%%
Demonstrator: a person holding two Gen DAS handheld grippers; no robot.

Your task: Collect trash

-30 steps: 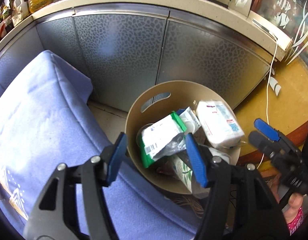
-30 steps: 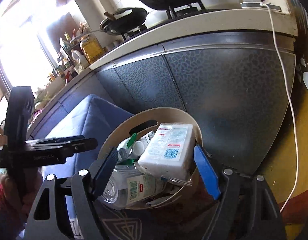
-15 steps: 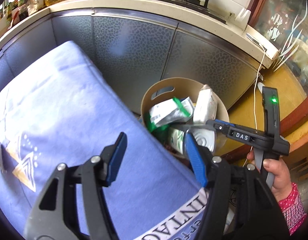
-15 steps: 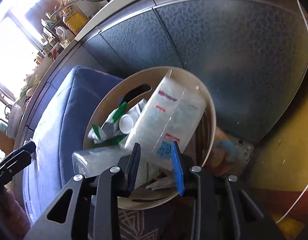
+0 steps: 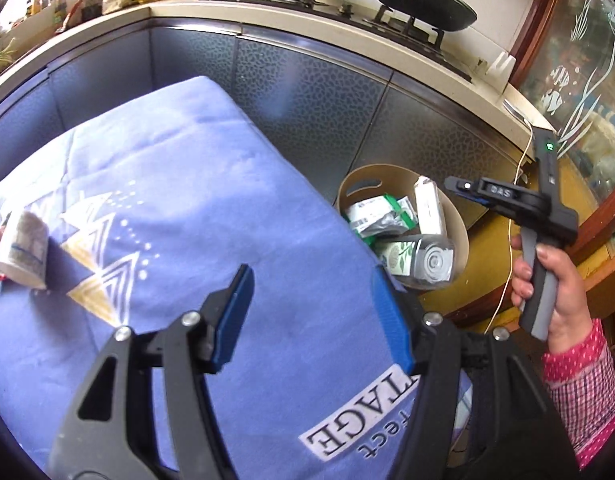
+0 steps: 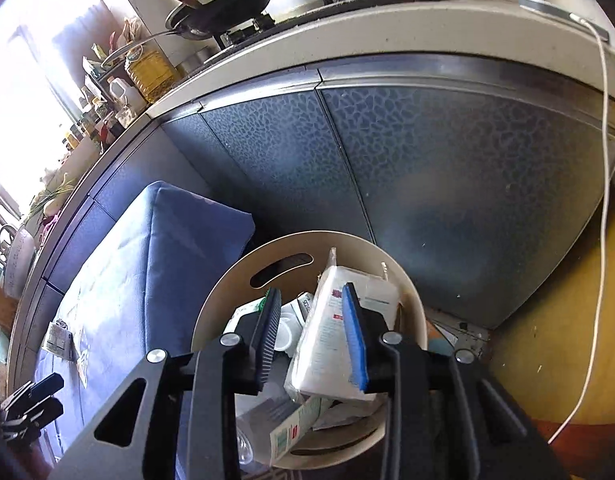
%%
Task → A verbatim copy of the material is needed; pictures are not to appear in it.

Task answer →
Demonstrator: a person holding two Gen DAS handheld grippers; no robot.

Your task: Collect trash

-30 steps: 
-30 steps: 
-15 steps: 
-15 steps: 
+0 steps: 
+0 steps: 

There's nothing left to add to the output.